- [ACTION ITEM]
Look below for lines that hold the string "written" and copy each one.

- [EXERCISE INPUT]

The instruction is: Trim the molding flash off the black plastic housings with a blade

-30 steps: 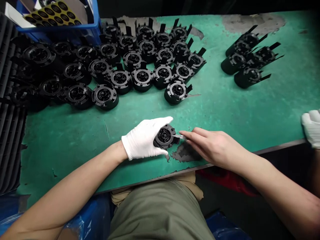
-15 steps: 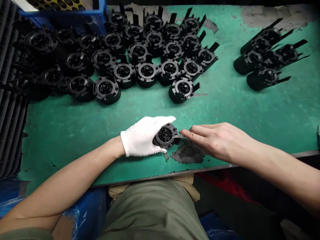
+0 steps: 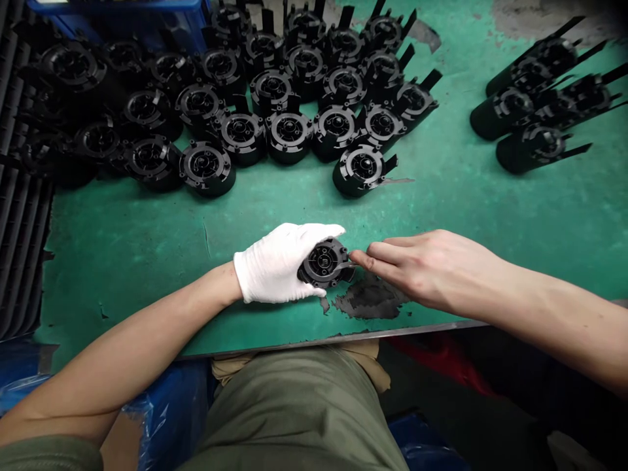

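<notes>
My left hand [image 3: 275, 265], in a white glove, is wrapped round a round black plastic housing [image 3: 322, 261] near the table's front edge. The housing's ringed face with ribs and small lugs points up at me. From the right, my bare right hand [image 3: 422, 267] pinches a thin silvery blade [image 3: 346, 265], its handle hidden in the fingers. The blade's tip lies at the right side of the housing's rim. Below the blade, a dark worn patch [image 3: 370, 299] marks the green table [image 3: 275, 209].
Many similar black housings [image 3: 289, 131] stand upright across the back left, with one [image 3: 360, 169] at their front. A smaller group [image 3: 530, 147] is at the back right. Behind the left group sits a blue bin [image 3: 122, 26]. Black slatted trays [image 3: 19, 248] line the left side.
The view has tilted slightly, so the housings at the back sit higher. My right hand has come a little closer to the housing; my left hand keeps its hold.
</notes>
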`<state>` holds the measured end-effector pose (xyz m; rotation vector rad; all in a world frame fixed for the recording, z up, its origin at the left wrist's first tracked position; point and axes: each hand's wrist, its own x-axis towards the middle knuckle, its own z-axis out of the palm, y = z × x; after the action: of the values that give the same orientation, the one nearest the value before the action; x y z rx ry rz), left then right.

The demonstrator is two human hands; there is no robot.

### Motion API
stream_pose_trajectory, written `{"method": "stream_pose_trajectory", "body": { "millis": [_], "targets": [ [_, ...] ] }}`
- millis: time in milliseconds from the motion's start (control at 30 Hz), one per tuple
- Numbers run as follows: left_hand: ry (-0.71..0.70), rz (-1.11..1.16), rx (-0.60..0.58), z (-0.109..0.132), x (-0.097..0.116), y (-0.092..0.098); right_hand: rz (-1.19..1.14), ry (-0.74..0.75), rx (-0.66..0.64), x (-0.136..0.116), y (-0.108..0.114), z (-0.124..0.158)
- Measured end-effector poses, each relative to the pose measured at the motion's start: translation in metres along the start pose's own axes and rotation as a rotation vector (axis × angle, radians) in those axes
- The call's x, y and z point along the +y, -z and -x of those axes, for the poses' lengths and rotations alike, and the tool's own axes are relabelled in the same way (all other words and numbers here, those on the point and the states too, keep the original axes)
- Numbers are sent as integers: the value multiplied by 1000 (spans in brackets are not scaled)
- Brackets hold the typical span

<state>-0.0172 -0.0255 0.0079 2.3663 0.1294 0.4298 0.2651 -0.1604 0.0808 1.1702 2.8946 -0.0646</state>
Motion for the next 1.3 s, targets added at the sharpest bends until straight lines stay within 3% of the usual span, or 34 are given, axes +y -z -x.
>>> {"method": "stream_pose_trajectory", "body": {
  "millis": [267,367,533,667,800,933,1033,1167,1300],
  "targets": [
    [-6,9,7,0,-1,0,5,56,-21,12,1,-7],
    [-18,-8,50,1,-3,-3,-50,-19,45,14,-2,-2],
    [20,-102,198,0,-8,-16,-197,-421,243,-29,-15,14],
    [92,-160,170,-4,-5,-19,-147,-542,236,-82,-28,13],
    [121,-180,138,-8,2,-16,-35,-691,185,-111,-29,-1],
    [203,-155,98,-11,10,-15,25,-787,110,-126,-25,-9],
    [249,-132,103,-14,15,-16,-55,-811,139,-130,-26,-10],
    [243,-91,68,-17,17,-15,-116,-802,210,-124,-28,-10],
    [236,-83,43,-19,17,-12,-79,-770,184,-114,-24,-10]
  ]
}}
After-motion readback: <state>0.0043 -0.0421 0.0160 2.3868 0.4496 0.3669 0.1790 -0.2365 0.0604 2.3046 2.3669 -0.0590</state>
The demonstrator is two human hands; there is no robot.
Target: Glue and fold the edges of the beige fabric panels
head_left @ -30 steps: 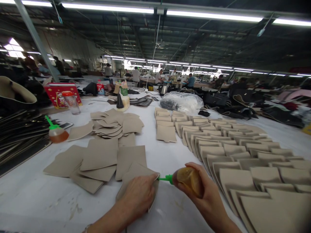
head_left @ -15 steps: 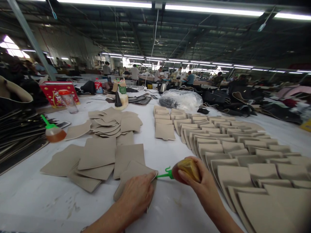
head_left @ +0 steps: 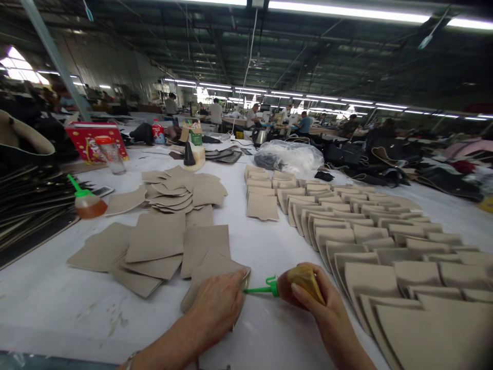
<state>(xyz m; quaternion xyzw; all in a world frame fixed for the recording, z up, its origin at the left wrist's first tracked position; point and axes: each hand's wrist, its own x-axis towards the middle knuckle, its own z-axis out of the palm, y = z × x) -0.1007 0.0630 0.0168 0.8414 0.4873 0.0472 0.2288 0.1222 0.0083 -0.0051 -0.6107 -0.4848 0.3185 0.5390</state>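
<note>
My left hand [head_left: 220,303] grips a beige piece [head_left: 210,268] near its right corner, with the fingers on top of it. Wrapped in my right hand [head_left: 321,298] is a squeeze bottle [head_left: 298,285] of amber liquid, lying sideways. Its green nozzle points left, and the tip is at the right edge of the held piece. Loose flat beige pieces [head_left: 156,237] lie in overlapping piles to the left and behind. On the right stand long rows of folded beige pieces [head_left: 372,280].
A second bottle with a green nozzle [head_left: 90,204] stands at the left beside dark stacked strips [head_left: 34,216]. Farther back are a clear cup [head_left: 111,158], a red box [head_left: 82,141], a kettle [head_left: 260,136] and a plastic bag [head_left: 290,156]. People work in the background.
The bottle and my right hand have moved slightly down, and the nozzle tip has shifted a little down and left along the piece's edge. The view has tilted slightly.
</note>
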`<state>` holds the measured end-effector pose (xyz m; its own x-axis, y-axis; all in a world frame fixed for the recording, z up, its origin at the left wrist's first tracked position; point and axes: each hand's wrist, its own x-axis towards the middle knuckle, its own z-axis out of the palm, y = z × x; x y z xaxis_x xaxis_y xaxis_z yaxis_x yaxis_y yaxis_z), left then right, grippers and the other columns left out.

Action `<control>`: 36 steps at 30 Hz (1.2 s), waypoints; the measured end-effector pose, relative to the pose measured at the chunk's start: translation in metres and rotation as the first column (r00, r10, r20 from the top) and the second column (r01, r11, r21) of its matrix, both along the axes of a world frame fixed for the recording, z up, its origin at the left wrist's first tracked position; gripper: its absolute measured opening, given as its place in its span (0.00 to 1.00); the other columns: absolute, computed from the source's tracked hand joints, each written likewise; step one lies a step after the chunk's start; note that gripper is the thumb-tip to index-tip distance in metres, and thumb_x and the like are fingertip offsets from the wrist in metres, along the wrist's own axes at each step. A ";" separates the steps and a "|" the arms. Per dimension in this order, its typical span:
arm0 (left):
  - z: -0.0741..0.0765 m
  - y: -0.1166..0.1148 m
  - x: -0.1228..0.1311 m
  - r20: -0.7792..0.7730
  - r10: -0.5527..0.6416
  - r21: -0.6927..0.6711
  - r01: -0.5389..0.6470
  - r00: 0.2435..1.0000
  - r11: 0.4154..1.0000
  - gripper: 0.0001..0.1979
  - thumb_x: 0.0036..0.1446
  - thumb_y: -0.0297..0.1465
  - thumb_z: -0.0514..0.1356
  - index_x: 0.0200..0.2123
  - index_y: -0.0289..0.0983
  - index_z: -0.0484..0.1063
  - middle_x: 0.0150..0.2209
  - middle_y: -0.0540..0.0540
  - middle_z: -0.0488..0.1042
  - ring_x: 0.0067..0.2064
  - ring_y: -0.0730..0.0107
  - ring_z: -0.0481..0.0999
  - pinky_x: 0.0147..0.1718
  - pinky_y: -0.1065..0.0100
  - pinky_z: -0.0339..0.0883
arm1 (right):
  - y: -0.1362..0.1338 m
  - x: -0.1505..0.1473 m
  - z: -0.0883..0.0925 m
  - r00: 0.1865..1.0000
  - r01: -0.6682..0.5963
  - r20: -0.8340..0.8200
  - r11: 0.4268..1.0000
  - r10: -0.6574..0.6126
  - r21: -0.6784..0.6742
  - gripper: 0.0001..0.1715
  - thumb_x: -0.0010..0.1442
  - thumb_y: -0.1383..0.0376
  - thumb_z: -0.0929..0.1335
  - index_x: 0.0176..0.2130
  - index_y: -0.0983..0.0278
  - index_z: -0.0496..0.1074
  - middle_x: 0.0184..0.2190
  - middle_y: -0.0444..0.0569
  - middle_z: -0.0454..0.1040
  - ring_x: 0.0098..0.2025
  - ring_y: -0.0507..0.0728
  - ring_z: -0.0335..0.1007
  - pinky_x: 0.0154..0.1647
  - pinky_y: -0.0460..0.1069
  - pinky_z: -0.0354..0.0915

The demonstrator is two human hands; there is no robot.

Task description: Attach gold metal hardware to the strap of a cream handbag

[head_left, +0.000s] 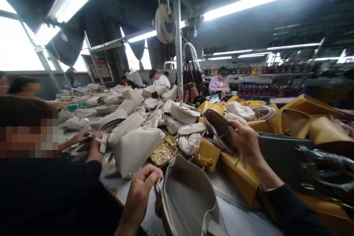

- [EXERCISE SOLUTION]
stream_pose_trajectory, written `{"method": "stream_pose_trajectory", "body": { "millis": [_], "targets": [ [_, ...] ] }}`
Action `<control>`: 36 steps at 30 Hz (1.2 s), waypoints; the measured end-effector pose, relative to the pose measured at the chunk's start: translation in metres and rotation as the first column (r00, r10, r20 from the top) and the second column (r01, r11, r21) of its matrix, both along the axes of a world frame fixed for the recording, z up, its origin at the left wrist's first tracked position; gripper: its absolute measured opening, given as its place in its span (0.00 to 1.00); the other columns: absolute, computed from the source's tracked hand joints, each written likewise; step one lies a step after the chunk's start; note that gripper is the thumb-tip to index-tip distance in metres, and thumb_x and the like are fingertip offsets from the wrist in metres, along the wrist's own axes at each step. A ";" separates the steps and a "|" the arms. Per dimension in this order, its typical span:

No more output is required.